Sometimes our journey lessons do not come easily. Sometimes our journey moments and lessons are a process and take a little longer than we would like. The Israelites spent 40 years in the desert. They received lesson after lesson and yet so often they didn't "get it." Their lessons were difficult and trying. Their lessons involved becoming emotional, waiting upon the Lord, and trusting; something we all struggle with.

But God is God and all of His wisdom is greater than our thoughts or minds and we do not get to see the big picture of the puzzle until He reveals it. About a week after I surrendered everything to the Lord, I received a phone call from a woman, an older woman, who had no idea I was doing a recording project.

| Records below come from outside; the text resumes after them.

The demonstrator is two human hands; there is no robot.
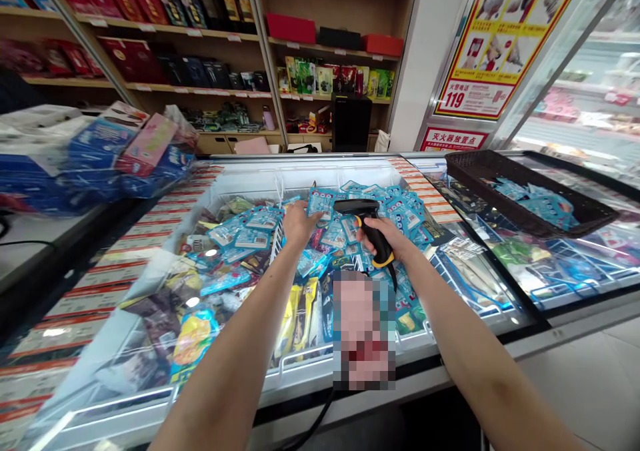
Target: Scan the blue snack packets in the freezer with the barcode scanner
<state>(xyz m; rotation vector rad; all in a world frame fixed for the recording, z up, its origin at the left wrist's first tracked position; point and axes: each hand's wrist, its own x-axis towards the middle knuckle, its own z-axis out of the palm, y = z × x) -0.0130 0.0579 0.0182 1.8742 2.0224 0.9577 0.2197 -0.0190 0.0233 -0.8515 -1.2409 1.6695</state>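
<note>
My right hand [393, 235] is wrapped round the grip of a black and yellow barcode scanner [376, 240], whose head points left. Between the fingers of my left hand [299, 224] is a light blue packet [321, 201] with a printed label, held just left of the scanner head. Both hands are over a chest freezer [240, 171]. More blue packets [407, 204] lie heaped behind and right of the scanner, and others [253, 237] lie to the left of my left hand. Yellow-wrapped items [303, 311] stand in a wire basket nearer me.
A dark woven basket [595, 219] with blue packets sits on the freezer at right. Blue cartons [100, 147] are stacked at left. Striped price labels [120, 264] run along the glass. The scanner's cable [320, 417] hangs over the front edge. Stocked shelves [200, 91] stand behind.
</note>
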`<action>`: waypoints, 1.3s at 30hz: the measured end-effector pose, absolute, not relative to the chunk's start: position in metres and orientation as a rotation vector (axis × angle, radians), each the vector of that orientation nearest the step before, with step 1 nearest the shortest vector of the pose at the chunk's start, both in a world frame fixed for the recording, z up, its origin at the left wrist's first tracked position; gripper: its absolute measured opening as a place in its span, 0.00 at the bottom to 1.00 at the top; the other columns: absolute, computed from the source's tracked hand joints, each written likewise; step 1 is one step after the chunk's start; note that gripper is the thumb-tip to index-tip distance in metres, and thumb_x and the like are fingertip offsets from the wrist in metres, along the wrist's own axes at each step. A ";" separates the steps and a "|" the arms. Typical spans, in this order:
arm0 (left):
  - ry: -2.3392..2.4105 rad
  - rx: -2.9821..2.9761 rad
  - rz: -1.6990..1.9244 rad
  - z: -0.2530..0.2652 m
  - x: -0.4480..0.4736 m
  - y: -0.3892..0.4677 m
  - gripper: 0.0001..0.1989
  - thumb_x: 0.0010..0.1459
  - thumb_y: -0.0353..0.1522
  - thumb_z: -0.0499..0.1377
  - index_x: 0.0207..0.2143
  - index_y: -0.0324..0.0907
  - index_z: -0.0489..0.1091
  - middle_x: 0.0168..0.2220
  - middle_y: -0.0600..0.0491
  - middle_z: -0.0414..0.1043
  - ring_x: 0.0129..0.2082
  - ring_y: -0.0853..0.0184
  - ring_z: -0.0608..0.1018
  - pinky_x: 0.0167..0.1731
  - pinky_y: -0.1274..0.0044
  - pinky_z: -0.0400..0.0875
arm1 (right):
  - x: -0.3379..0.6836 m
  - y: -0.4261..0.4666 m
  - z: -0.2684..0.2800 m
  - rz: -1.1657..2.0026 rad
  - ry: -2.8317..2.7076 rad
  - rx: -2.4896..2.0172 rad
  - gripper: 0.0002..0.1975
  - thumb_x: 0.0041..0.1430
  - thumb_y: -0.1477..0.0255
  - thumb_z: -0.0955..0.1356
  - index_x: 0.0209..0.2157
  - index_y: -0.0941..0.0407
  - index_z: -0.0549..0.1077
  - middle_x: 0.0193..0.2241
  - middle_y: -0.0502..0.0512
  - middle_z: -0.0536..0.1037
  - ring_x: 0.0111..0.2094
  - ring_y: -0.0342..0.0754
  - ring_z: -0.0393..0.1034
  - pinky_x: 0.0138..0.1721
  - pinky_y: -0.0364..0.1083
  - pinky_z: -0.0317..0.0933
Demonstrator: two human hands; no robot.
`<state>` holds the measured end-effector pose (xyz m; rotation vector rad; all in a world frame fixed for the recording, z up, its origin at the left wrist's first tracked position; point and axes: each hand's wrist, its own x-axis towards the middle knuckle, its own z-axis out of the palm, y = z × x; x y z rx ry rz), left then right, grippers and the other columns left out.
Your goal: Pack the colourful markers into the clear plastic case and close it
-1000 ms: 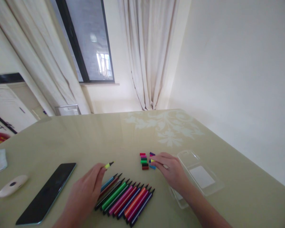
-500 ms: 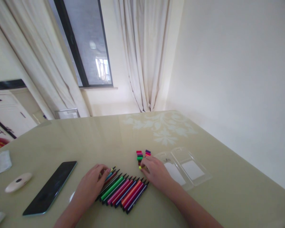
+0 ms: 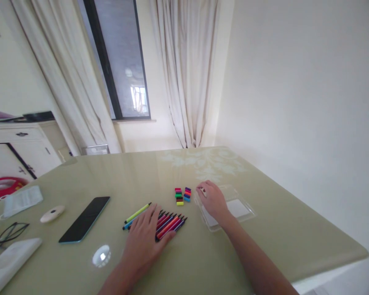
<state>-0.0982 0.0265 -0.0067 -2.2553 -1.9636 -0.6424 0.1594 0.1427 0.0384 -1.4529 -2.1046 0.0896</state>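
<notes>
My left hand point(image 3: 146, 233) lies spread over a row of felt-tip pens point(image 3: 171, 225), covering part of several of them. The pens lie side by side, uncapped, with their dark tips pointing away from me. A yellow-green pen point(image 3: 137, 213) lies at the row's left end, its tip just beyond my fingers. Small coloured pen caps point(image 3: 178, 196) lie in two short columns beyond the pens. My right hand point(image 3: 212, 197) is at the far left part of a clear plastic case point(image 3: 213, 226), fingers curled at its edge. The fingertips are partly hidden.
To the left are a black-screened phone point(image 3: 85, 220), a white oval object point(image 3: 52, 214), a face mask point(image 3: 23, 200), glasses point(image 3: 10, 234) and a white block-like object point(image 3: 14, 262). A shiny round disc point(image 3: 101, 256) is near my left forearm. A wall point(image 3: 301, 102) borders the table's right side.
My right hand has left the yellow cap and moved right to the plastic case. My left hand has gone from pinching at the yellow-green pen to lying across the pens. The view has shifted left.
</notes>
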 end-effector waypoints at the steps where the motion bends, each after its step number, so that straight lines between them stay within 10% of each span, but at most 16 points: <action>1: -1.919 -2.270 -0.630 -0.010 -0.092 0.024 0.39 0.59 0.56 0.54 0.64 0.42 0.63 0.65 0.42 0.63 0.64 0.50 0.65 0.63 0.59 0.57 | 0.167 0.140 0.038 0.059 -2.112 -1.495 0.08 0.68 0.72 0.64 0.41 0.56 0.75 0.40 0.56 0.77 0.44 0.50 0.70 0.47 0.46 0.58; 12: -1.944 -2.145 -0.589 -0.016 -0.076 0.016 0.36 0.63 0.54 0.50 0.64 0.40 0.65 0.67 0.40 0.59 0.68 0.49 0.60 0.67 0.54 0.43 | 0.236 0.097 0.013 -0.194 -2.032 -1.791 0.11 0.67 0.69 0.65 0.46 0.56 0.75 0.56 0.66 0.72 0.56 0.57 0.66 0.53 0.53 0.60; 22: -2.259 -1.967 -0.402 -0.013 -0.072 0.020 0.46 0.57 0.62 0.46 0.69 0.45 0.56 0.72 0.44 0.47 0.71 0.42 0.49 0.64 0.44 0.30 | 0.232 0.093 0.003 -0.156 -2.151 -1.937 0.14 0.68 0.64 0.62 0.42 0.58 0.76 0.47 0.65 0.77 0.50 0.56 0.71 0.50 0.50 0.62; 39: -2.218 -2.120 -0.416 -0.017 -0.099 0.041 0.44 0.57 0.63 0.46 0.68 0.51 0.56 0.71 0.43 0.51 0.70 0.40 0.50 0.62 0.41 0.35 | 0.199 0.089 0.023 -0.276 -2.080 -1.841 0.11 0.68 0.70 0.63 0.45 0.56 0.76 0.46 0.63 0.77 0.49 0.57 0.69 0.47 0.50 0.58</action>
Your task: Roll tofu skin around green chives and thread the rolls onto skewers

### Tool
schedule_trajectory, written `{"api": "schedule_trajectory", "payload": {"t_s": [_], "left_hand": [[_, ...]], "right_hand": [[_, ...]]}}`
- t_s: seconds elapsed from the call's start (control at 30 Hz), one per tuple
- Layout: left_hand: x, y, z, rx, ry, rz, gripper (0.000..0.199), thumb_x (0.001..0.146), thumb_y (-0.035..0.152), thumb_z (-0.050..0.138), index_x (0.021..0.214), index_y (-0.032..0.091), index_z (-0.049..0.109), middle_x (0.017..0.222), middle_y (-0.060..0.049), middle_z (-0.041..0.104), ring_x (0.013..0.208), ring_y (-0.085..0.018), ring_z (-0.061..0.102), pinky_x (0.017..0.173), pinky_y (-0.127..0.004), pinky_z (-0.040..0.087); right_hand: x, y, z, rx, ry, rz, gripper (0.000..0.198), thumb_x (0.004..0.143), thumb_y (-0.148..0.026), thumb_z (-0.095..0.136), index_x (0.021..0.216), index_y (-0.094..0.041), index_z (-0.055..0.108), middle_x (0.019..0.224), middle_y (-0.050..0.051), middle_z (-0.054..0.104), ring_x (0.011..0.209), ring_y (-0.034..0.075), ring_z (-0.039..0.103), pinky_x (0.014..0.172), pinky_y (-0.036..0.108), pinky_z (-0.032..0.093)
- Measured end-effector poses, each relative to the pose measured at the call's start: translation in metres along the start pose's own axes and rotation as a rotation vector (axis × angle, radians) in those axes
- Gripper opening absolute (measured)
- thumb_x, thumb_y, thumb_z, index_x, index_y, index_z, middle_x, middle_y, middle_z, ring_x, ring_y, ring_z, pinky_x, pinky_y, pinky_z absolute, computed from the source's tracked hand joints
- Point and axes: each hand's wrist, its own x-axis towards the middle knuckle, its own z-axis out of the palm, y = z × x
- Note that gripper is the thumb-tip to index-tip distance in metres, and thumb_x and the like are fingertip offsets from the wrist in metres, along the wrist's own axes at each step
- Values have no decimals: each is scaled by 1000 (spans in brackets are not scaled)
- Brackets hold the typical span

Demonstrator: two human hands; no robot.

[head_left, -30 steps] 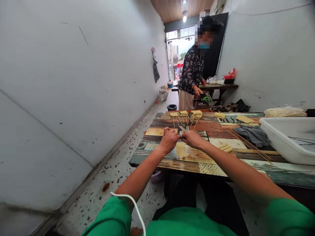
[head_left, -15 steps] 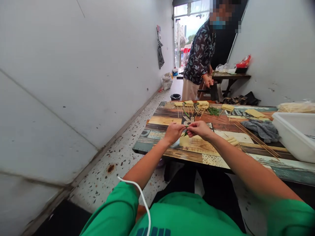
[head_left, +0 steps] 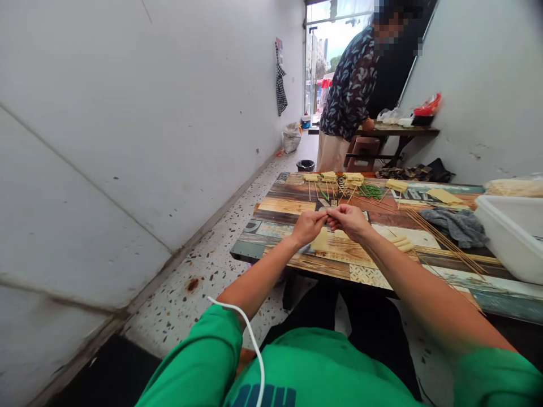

She simply said, "Tina, I have something I would like to bring over for you."

It is not unusual for us to receive pies and goodies like that - being a pastor's family. She rang the door bell, I waited, and she handed me an envelop. She told me that she would have had it sooner but was waiting on it to come in. I didn't know what "it" was until I opened the envelop and saw the check written for $1,000.00. My heart sank. I cried. I felt horrible that I had put up such a fit about the finances when the Lord had it all figured out after all.

You see - during that waiting period, God placed upon the heart of another to bless me. He was waiting on her to act on that - she was waiting on the money so that she could act - and the Lord blessed me on the project in the meantime. God is good. He does know what He is doing. He will take care of you.

May your journey this week be a journey of hearing and waiting patiently upon the Lord - and may you see the miracle when it arrives.